Karena nanti ada potensi kelanjutan dari Pemilu sebelumnya untuk penyelenggara Ad hocnya dan potensi irisan Pemilu yakni di Pilpres.
“Belum selesai, belum dilantik nanti masuk lagi tahapan Pilkadanya. Itu nanti akan semakin lama jabatan Ad hocnya,” kata Syaiful.
Sehingga dari awal konstruksinya harus dibangun agar lebih selektif untuk memilih orang-orangnya (pengawas). Apalagi Pemilu 2024 ini sifatnya serentak.
Ketiga adalah pemetaan mengenai potensi pelanggaran seperti politik uang, netralitas aparatur sipil negara (ASN) dan politik identitas.
“Itu kita sedang petakan bahwa nanti kita berharap ada evaluasi dan antisipasi di Pemilu 2024,” bebernya.
Terkait politik uang, kata Syaiful, pihaknya melihat dari sisi kompetitornya.
“Yang jelas kan sudah ada partai-partai yang sudah berada di kursi DPR. Kemudian akan ada partai baru yang mendaftar. Ya, yang nanti lolos tentu akan menjadi peserta di pemilihan legislatif (Pileg) 2024,” tambah Syaiful.
Menurutnya, semakin banyak kontestan yang ikut baik partainya maupun calon legislatif (caleg)-nya pastinya akan memengaruhi dinamika dari proses ada atau tidaknya politik uang.
“Namun kita berharap memang kalau caleg-caleg yang dicalonkan oleh partai itu adalah caleg yang mempunyai nama dan juga masyarakat memang mengiginkan dia untuk jadi Pileg, saya rasa itu potensi politik uangnya akan rendah,” urainya.
Karena semakin tinggi elektabilitas pasangan calon (paslon) di Pilkada, maka sedikit mengurangi potensi politik uang. Tapi sedikit rendah elektabilitasnya semakin besar politik transaksional di situ.

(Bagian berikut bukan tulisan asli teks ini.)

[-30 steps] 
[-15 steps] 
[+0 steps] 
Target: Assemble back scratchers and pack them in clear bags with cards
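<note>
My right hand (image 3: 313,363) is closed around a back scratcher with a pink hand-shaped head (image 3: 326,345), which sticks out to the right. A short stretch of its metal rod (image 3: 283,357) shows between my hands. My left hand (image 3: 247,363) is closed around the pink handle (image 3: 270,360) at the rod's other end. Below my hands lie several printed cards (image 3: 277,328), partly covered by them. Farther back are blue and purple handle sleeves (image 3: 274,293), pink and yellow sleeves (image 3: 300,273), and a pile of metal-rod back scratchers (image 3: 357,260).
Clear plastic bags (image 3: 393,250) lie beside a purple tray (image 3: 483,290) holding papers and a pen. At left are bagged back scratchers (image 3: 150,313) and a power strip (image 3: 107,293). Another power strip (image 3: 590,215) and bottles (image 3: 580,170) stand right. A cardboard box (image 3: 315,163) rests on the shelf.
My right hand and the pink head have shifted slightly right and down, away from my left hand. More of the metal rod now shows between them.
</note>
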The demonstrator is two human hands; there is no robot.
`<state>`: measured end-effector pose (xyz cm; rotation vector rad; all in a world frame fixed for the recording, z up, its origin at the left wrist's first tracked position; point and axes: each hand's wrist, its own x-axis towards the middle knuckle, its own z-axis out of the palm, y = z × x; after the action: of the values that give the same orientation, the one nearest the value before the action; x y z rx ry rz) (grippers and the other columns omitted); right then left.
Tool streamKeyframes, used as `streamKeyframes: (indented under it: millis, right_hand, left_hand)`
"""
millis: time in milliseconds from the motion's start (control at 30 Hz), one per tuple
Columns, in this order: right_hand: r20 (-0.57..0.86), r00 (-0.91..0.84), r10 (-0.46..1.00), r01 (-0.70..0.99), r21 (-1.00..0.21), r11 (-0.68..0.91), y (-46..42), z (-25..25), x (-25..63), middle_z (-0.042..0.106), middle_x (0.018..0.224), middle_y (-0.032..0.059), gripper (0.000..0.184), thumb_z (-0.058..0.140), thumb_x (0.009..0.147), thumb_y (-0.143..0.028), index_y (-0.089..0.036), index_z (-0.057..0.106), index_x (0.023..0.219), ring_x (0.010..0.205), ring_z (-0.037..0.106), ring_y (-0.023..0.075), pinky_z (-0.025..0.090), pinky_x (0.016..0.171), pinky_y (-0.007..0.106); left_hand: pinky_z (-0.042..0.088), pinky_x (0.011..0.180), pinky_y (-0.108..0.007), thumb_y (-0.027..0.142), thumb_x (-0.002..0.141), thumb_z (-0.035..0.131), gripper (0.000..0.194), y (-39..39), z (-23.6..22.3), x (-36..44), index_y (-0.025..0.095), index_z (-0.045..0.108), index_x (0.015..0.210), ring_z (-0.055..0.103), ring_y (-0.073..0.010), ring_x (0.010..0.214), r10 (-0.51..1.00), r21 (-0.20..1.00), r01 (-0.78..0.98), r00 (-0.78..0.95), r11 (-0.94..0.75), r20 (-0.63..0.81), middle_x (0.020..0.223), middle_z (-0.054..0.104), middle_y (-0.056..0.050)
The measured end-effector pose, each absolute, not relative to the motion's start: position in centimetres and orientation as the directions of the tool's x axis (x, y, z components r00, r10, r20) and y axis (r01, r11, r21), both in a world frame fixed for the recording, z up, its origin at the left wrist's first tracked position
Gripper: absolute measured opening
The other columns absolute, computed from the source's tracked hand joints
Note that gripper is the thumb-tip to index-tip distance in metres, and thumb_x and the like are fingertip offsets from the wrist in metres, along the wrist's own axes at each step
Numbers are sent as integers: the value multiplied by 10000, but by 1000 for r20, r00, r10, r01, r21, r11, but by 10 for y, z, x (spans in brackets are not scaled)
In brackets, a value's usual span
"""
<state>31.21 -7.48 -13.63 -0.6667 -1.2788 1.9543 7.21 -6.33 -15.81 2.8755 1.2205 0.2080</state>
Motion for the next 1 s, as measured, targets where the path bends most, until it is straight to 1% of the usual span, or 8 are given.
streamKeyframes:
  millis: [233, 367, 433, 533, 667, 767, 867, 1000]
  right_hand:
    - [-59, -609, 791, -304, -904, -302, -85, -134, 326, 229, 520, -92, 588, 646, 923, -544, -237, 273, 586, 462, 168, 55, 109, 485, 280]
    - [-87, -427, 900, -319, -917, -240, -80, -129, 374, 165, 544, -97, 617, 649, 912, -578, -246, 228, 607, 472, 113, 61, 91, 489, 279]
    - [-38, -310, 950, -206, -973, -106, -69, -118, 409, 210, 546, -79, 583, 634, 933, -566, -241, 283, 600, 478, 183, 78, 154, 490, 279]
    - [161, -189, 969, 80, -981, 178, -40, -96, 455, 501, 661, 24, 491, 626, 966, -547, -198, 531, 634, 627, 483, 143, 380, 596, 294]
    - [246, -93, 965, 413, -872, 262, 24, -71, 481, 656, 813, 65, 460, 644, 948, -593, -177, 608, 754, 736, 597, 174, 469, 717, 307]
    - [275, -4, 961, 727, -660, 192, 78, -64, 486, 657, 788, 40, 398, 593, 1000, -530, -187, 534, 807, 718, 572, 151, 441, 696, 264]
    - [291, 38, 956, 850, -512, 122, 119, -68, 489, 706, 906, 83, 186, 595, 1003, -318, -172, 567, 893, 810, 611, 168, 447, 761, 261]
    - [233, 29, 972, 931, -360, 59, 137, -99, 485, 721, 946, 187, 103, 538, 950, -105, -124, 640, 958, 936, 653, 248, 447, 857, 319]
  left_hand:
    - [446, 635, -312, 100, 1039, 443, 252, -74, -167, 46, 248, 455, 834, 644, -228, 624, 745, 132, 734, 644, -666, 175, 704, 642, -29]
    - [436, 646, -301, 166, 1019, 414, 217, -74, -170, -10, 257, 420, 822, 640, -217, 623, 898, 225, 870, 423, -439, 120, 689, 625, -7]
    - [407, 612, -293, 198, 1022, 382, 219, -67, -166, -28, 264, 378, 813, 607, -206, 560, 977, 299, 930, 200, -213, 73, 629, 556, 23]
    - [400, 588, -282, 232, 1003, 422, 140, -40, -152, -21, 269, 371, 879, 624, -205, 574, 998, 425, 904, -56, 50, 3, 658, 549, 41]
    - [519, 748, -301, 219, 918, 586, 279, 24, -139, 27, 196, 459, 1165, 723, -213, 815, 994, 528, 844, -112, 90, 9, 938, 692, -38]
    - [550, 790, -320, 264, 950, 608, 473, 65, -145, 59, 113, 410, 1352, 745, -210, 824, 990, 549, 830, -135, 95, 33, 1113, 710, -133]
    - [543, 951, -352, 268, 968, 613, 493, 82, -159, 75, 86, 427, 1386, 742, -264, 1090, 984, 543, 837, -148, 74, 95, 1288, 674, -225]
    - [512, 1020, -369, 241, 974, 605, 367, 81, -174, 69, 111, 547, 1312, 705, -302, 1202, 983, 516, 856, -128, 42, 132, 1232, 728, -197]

Mengingat bahwa ini adalah gelaran yang serentak di 2024 tentu perhatian masyarakat dari awal sudah masuk di situ.
“Termasuk media untuk mengingatkan dan mendorong agar Pilpres dan Pilkada ini diberikan perhatian secara lebih besar dari masyarakat terutama di Kaltim,” jelasnya.
“Karna kalau ini hanya dilihat dari sisi wah ini kan kewajiban dari penyelenggara Pemilu untuk menyukseskannya, tentu itu tidak bisa maksimal karena ini momentum pertama ya untuk Pileg, Pilpres dan Pilkada Serentak di 2024,” pungkasnya.